Task item
Apart from the images, reproduce all of the data word for word.

Given information
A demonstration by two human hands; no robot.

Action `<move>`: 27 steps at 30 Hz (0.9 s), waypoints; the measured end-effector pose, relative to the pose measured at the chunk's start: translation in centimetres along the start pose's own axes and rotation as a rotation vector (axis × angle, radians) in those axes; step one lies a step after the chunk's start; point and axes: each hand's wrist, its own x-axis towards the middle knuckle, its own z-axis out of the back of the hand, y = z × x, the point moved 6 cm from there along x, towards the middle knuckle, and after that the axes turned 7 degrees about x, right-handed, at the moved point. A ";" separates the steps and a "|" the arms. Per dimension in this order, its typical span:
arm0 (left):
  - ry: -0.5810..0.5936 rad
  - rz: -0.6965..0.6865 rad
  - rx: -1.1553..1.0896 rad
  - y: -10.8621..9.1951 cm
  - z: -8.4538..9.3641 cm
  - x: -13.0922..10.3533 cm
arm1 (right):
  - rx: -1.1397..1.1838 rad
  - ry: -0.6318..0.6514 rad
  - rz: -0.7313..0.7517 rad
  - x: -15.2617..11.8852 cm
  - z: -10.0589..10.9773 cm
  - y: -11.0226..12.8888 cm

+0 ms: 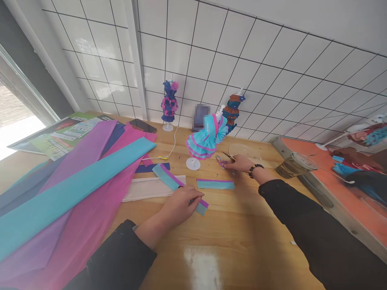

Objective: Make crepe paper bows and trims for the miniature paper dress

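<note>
My left hand [184,201] is closed in a pinch on a turquoise crepe paper strip with a purple edge [166,176]. The strip's ends stick out on both sides of the fingers. A second strip with the same edging [215,184] lies flat on the table to the right of that hand. At the back, my right hand [240,164] is closed around small scissors [229,156], their dark points facing left; the handles are hidden. Thin purple trimmings [221,162] lie beside its fingers. A small dress form in a ruffled turquoise and pink dress [204,141] stands between the hands, toward the wall.
Long turquoise, purple and pink paper sheets [75,193] cover the table's left side. Two more dressed forms, one blue and pink [169,102], one brown and teal [232,110], stand by the tiled wall. A lidded cup [296,164] is right of my right wrist, beside an orange surface [335,189].
</note>
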 end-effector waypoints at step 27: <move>0.001 0.233 -0.615 0.4 -0.1 0.3 | 1.238 0.932 0.307 -15.3 -7.8 11.5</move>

Your solution
A demonstration by two human hands; no robot.

Action `<move>`: 27 steps at 30 Hz (0.9 s), waypoints; the measured end-effector pose, relative to the pose measured at the chunk's start: translation in centimetres along the start pose's own axes and rotation as a rotation vector (axis × angle, radians) in those axes; step one lies a step after the chunk's start; point and axes: each hand's wrist, its own x-axis towards the middle knuckle, its own z-axis out of the back of the hand, y = z × x, the point moved 6 cm from there along x, towards the middle knuckle, and after that the axes turned 7 degrees about x, right-handed, at the moved point. A ";" separates the steps and a "|" the arms. Per dimension in this order, its typical span:
arm0 (left):
  - ry: -0.5810..0.5936 rad
  - rz: -0.6965..0.6865 rad
  - rx: -1.1553..1.0896 rad
  - y: -10.8621..9.1951 cm
  - z: -8.4538..9.3641 cm
  - x: -13.0922..10.3533 cm
arm1 (right):
  - rx: -1.1397..1.1838 rad
  - ry: -0.6318..0.6514 rad
  - rz: -0.7313..0.7517 rad
  - x: -15.2617..11.8852 cm
  - z: -10.0589..10.9773 cm
  - y: -11.0226..12.8888 cm

+0 ms: 

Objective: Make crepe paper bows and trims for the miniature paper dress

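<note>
My left hand [184,201] is closed in a pinch on a turquoise crepe paper strip with a purple edge [166,176]. The strip's ends stick out on both sides of the fingers. A second strip with the same edging [215,184] lies flat on the table to the right of that hand. At the back, my right hand [240,164] is closed around small scissors [229,156], their dark points facing left; the handles are hidden. Thin purple trimmings [221,162] lie beside its fingers. A small dress form in a ruffled turquoise and pink dress [204,141] stands between the hands, toward the wall.
Long turquoise, purple and pink paper sheets [75,193] cover the table's left side. Two more dressed forms, one blue and pink [169,102], one brown and teal [232,110], stand by the tiled wall. A lidded cup [296,164] is right of my right wrist, beside an orange surface [335,189].
</note>
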 end-effector waypoints at step 27: <move>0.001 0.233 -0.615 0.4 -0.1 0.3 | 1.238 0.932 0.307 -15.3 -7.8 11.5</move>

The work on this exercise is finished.